The Power, the Poetry, and the Glory of the Well-Written Word
January 3, 2013
Words continue to astound me. I read them every day. I write them every day. And occasionally, they are assembled in a way that brands an imprint on my brain that will not soon disappear. Perhaps never.
Let me introduce you to two very different books. Yet they have one thing in common. Words. And the words do indeed make a difference and bring life to the printed page.
A Review of Money Land by R. S. Guthrie:
Okay. So what do you want in a great book. Do you want an unforgettable character? R. S. Guthrie certainly produces one in Money Land. His name is James Pruett. His job is the county Sheriff. He has two goals in life. One is to fight his way past the personal demons that have threatened his sanity, if not his life – first alcohol, then the death of his wife, and a genuine need to reconnect with his daughter again – and an undying passion and commitment to protect the people of his home country. The Sheriff is a deeply flawed man. He is, however, a man who will do what it takes for as long as it takes to bring law and order to the land he loves.
Do you want an unforgettable setting? The plot for Money Land unfolds against the remote and glacial Wind River Mountains in Wyoming. It is some of the most beautiful and rugged country in America, and it has bred generations of people who are just as tough and just as rugged. They will fight each other. They will fight with and for each other. It all depends on the circumstances, and Sheriff James Pruett is the one steady constant they can believe in even when they’re mad enough to kill him.
Do you want an unforgettable plot? It’s all there tucked away within the pages of Money Land, written by a man who knows the country, knows the people, and can interpret how they would react when faced with the brutality of a drug cartel who has lost a plane in the Wind River Mountains and who have found their money missing. Somebody has to pay. And all hell is breaking loose on the streets of the small and isolated little town. You have the Feds trying to ferret out an international crime organization.
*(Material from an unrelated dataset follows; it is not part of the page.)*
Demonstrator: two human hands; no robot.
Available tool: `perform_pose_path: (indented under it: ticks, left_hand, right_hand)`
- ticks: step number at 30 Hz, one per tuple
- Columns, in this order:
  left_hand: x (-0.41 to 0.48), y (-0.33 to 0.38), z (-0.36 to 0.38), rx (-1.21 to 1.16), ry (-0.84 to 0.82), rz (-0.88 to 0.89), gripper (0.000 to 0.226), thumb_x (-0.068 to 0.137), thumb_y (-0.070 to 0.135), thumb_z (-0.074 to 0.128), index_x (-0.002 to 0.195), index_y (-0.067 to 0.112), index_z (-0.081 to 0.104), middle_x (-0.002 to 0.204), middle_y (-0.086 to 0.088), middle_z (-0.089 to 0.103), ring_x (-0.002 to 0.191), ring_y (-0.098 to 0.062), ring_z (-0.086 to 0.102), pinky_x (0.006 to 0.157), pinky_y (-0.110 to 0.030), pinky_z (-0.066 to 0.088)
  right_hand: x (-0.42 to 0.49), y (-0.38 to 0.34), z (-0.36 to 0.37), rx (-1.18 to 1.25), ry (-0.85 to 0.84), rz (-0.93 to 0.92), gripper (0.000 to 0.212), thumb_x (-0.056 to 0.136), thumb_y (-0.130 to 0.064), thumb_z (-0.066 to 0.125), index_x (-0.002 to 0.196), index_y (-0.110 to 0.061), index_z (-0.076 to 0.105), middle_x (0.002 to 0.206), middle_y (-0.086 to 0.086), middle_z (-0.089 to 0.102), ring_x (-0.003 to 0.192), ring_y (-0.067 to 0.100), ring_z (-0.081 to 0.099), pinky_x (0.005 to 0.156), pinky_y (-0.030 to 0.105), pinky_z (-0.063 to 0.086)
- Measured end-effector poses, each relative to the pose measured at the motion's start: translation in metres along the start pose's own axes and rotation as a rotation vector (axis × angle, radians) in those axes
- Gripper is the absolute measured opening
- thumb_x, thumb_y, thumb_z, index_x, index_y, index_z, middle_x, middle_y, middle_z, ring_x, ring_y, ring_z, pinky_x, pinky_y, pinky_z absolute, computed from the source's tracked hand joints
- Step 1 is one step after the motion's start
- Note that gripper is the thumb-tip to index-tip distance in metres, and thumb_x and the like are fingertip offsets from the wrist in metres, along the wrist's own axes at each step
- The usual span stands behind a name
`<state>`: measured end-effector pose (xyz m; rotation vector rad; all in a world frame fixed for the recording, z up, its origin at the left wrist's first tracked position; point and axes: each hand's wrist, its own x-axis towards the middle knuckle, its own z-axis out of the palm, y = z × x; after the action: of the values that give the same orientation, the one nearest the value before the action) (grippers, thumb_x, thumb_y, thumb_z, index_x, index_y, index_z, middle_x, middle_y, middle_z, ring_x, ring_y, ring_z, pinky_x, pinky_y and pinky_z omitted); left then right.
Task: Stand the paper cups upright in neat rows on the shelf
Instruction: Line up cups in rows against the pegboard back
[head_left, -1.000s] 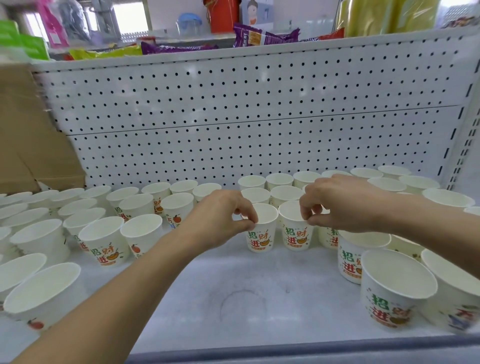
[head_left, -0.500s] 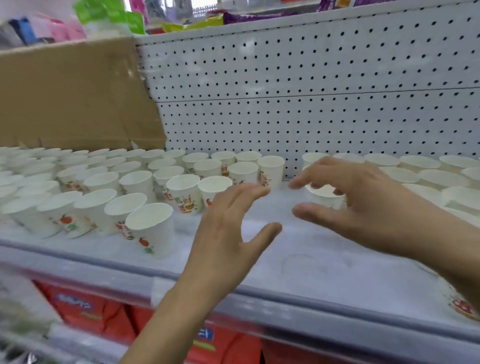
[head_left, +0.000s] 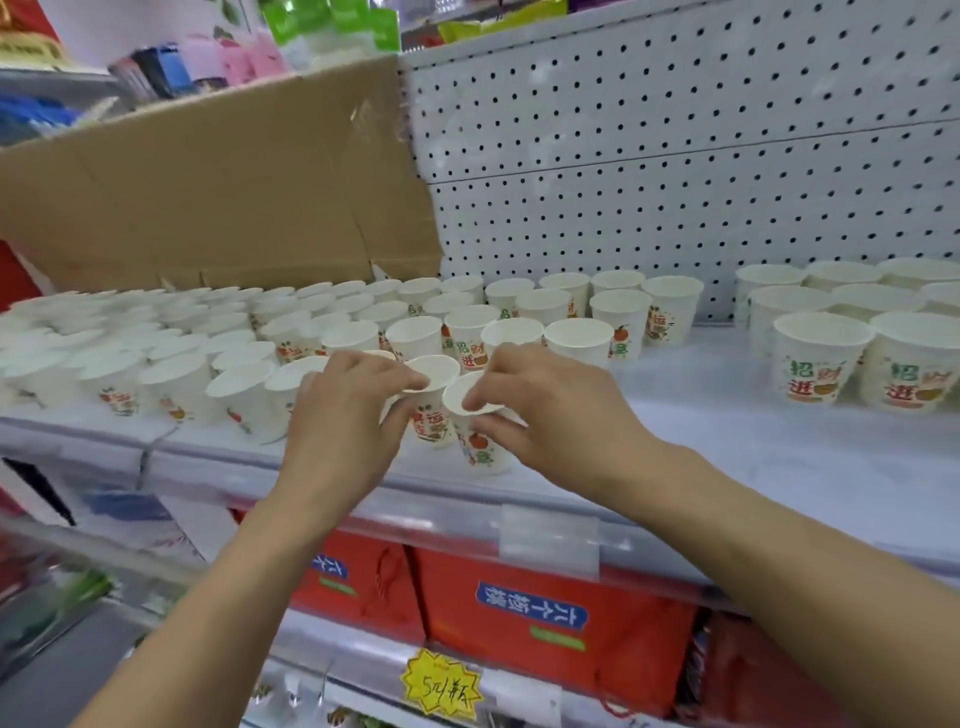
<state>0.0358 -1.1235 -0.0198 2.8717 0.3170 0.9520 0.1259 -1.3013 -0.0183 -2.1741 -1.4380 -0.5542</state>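
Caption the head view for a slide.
Left hand and right hand each grip a paper cup at the shelf front.

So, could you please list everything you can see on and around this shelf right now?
Small paper cups: many, white with red and green print, upright in rows on the left and middle of the shelf.
Larger paper cups: several, same print, on the right.
Cardboard sheet: one, brown, leaning behind the small cups.
Pegboard: white, at the back.
Red boxes: a few, on the shelf below.
Price tag: one, yellow, on the lower edge.
Left hand: grip on one small cup.
Right hand: grip on the neighbouring cup.
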Motion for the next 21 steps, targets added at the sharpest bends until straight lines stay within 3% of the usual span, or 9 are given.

You have innocents dying without ever knowing why. And only one man can keep it all under control if everybody would just get out of his way and let him do his job. No one does it better than Pruett. The Sheriff just may be one of the most fascinating characters step out in literature since Robert Parker’s Spenser and James Lee Burke’s Dave Robicheaux. Break the law, and he’ll take you in. Make him mad, and he’ll whip you. Threaten his town or his family, and you’re a dead man walking.
I’ve been around a long time. I’ve read a lot of great books. This is one of them.
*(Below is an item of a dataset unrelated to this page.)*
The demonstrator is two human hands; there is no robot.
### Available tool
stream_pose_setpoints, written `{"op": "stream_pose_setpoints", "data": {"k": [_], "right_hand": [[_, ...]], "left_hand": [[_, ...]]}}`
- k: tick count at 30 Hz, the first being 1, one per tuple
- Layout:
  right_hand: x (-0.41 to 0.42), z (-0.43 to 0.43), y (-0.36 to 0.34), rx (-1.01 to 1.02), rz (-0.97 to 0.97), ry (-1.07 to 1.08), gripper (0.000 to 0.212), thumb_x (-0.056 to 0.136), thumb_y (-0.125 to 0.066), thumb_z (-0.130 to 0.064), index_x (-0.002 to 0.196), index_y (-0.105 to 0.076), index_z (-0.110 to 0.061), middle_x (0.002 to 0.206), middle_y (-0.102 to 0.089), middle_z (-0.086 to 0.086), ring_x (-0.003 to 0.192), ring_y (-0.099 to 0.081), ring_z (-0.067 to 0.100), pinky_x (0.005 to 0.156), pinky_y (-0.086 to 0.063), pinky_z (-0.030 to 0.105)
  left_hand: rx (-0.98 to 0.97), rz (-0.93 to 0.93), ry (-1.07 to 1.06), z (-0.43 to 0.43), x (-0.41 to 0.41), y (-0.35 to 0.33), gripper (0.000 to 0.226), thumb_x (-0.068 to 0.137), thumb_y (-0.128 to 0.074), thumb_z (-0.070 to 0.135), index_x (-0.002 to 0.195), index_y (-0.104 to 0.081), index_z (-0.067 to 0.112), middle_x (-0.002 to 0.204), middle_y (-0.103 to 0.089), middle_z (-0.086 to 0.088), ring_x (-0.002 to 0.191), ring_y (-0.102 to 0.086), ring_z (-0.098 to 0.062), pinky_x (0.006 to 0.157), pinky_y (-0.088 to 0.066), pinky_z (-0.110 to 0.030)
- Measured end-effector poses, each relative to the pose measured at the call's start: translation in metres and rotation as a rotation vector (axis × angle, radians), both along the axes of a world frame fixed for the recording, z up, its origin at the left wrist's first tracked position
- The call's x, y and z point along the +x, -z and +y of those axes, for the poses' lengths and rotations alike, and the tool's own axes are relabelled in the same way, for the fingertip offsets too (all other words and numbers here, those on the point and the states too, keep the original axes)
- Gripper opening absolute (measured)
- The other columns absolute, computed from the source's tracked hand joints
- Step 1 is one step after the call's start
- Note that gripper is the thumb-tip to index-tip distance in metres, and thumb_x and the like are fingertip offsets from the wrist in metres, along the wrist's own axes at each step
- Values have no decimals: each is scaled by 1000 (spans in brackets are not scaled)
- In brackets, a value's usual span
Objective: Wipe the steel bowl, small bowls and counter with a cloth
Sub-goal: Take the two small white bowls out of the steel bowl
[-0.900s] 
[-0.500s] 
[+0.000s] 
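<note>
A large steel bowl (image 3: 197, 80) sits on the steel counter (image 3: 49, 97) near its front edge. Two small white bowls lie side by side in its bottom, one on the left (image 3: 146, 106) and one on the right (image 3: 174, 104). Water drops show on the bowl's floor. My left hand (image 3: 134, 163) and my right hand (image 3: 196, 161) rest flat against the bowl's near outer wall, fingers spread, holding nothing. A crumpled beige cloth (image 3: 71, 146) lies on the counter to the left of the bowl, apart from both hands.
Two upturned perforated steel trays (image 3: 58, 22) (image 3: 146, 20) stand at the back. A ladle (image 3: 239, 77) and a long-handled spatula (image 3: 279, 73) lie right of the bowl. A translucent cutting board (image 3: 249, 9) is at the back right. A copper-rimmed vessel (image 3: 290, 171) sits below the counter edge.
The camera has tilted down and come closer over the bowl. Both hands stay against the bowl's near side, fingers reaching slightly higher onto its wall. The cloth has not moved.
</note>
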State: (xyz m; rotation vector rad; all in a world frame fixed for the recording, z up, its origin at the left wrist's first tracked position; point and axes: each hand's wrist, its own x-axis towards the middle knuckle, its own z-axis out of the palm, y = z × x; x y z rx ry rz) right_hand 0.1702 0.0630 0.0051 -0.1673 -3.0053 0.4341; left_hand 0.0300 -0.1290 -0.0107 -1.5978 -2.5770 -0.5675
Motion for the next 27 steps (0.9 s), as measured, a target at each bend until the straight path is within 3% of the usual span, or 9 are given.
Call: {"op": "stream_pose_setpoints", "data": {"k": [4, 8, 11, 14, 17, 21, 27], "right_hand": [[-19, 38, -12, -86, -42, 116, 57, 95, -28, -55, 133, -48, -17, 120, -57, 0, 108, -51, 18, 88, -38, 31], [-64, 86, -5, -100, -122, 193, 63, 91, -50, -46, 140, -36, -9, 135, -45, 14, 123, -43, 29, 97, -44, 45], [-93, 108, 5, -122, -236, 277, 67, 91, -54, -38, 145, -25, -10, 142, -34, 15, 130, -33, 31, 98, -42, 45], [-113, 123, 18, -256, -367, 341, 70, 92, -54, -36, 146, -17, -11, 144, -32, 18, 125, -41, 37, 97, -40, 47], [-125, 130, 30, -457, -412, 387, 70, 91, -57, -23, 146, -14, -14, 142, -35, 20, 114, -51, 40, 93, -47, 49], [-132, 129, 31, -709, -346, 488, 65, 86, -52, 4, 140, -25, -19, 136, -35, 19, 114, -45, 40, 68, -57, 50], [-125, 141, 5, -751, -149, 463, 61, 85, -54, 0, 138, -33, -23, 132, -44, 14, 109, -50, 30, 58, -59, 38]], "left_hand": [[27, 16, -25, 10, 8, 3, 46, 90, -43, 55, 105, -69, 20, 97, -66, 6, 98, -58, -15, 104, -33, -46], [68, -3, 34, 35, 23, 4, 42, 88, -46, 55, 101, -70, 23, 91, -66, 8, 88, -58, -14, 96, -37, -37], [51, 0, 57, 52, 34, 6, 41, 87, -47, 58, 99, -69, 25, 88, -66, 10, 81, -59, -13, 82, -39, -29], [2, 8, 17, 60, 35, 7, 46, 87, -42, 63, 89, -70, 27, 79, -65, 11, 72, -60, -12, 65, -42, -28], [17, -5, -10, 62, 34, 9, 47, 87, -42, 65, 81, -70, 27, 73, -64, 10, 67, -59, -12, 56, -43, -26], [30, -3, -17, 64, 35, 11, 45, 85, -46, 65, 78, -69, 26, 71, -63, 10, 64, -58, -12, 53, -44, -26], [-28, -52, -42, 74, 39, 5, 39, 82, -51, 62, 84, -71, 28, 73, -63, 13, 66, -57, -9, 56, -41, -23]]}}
A Review of Freeze Frame by Paul Tobin, Jo VonBargen, Claude Nougat, Oscar Sparrow, Jefferson Hansen, and Cindy Bright.
Just when I think I understand life, I read such inspirational works as the poems in Freeze Frame and realize I have only touched the surface. The wonders of life lie far deeper, and it takes the mind, the soul, and the touch of poet to find them. As readers and livers of life, we are indeed fortunate to have the powerful and though-provoking words of such talented poets as Jo VonBargen, Oscar Sparrow, Claude Nougat, Cindy Bright, Jefferson Hansen, and Paul Tobin all wrapped up within a single volume that is both mesmerizing and haunting.
As Jo VonBargen writes about our wayward journeys on earth, poetry is little more than “our weary eyes seeking … no … needing a peaceful existence, all coral dawns and sunsets, purely our, immortal.” And so we do. She points out that words are all that a poet has to bring to the world and all that she has to leave. She says: poems are “our gift to dreamers of the future, preserved whole beyond the death of our eyes, our bleached bones, our ashes.”
Poets like Claude Nougat see beyond the beauty and understand the reality of truth. As she writes, “Love can come unexpected in the middle of the night. A young man, his eyes full of stars, will love you and walk away. He will come back, Pauline, as often as you want. But remember to pay him. Everyone has a price.”
Poetry, quite simply, is forever. And Oscar Sparrow knows that, for always, the shadows of mystery have formed the backdrop to our lives. Through poetry, we can peel back the layers and discover who we are and, more importantly, who we should be. As a poet, Oscar says, “All I can do is throw the odd poem at the brick wall of my ignorance. I may chip a brick if I keep going long enough.”
Some of us can’t see the forest for the trees. Some fail to see the trees for the forest. The poets who created the anthology of Freeze Frame have been able to see it all, have gone where our minds never dare venture, and bring back for us the joys and mysteries we have missed.